United States geologist and educator (1829–1899)

Edward Francis Baxter Orton (March 9, 1829 – October 16, 1899) was a United States geologist, and the first president of The Ohio State University. Orton founded The Ohio State University's first academic department, the Department of Geology, and founded the Orton Geological Museum.

==Biography==
Orton came from New York State, born in the town of Deposit in Delaware County and raised in the Lake Erie town of Ripley. He entered Hamilton College in 1845, graduating in 1848. He then spent time at Lane Theological Seminary (1849–50), Lawrence Scientific School at Harvard (1852–53), and then Andover Theological Seminary. During those times he taught to get income, but was interested in entering the ministry. He was ordained in 1856.

From 1856 to 1859, he was professor of natural science in the New York state normal school at Albany. From 1859 to 1865, he was principal of the preparatory academy of Chester, New York.
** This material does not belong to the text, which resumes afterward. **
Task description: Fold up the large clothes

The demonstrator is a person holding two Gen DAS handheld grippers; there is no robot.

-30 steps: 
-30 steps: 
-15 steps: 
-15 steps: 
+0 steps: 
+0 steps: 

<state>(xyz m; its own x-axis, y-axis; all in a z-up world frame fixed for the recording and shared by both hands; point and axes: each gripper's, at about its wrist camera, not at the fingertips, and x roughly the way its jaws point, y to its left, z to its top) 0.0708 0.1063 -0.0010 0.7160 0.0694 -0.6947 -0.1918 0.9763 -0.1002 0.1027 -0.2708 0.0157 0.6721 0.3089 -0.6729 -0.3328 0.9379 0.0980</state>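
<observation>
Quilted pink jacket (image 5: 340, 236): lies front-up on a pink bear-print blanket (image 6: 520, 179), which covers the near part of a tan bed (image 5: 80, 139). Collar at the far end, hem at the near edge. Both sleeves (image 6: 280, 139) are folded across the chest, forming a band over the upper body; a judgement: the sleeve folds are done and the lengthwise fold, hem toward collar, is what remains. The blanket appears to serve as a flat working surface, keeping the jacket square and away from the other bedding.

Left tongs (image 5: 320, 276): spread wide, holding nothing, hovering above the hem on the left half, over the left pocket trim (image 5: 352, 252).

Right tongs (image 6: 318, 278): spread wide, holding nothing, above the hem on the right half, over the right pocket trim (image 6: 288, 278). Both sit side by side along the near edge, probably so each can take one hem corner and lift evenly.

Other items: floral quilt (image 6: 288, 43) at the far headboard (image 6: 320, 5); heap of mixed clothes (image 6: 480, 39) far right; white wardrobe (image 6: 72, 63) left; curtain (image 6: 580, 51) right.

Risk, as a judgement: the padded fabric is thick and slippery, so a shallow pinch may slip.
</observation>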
He became professor of natural history at Antioch College in 1865, and became its president in 1872. A year later, Orton became president of what was then the Ohio Agricultural and Mechanical College (now Ohio State University), where he also became professor of geology. He resigned the presidency in 1881, but continued as professor of geology until his death.

Orton was assistant state geologist of Ohio from 1869 to 1875. He was named state geologist in 1882, and continued in that position until his death in Columbus, Ohio, on October 16, 1899. He was a member of scientific societies, and was president of the state sanitary association of Ohio in 1884–1885. He suffered a partially paralyzing stroke in 1891, but continued to work.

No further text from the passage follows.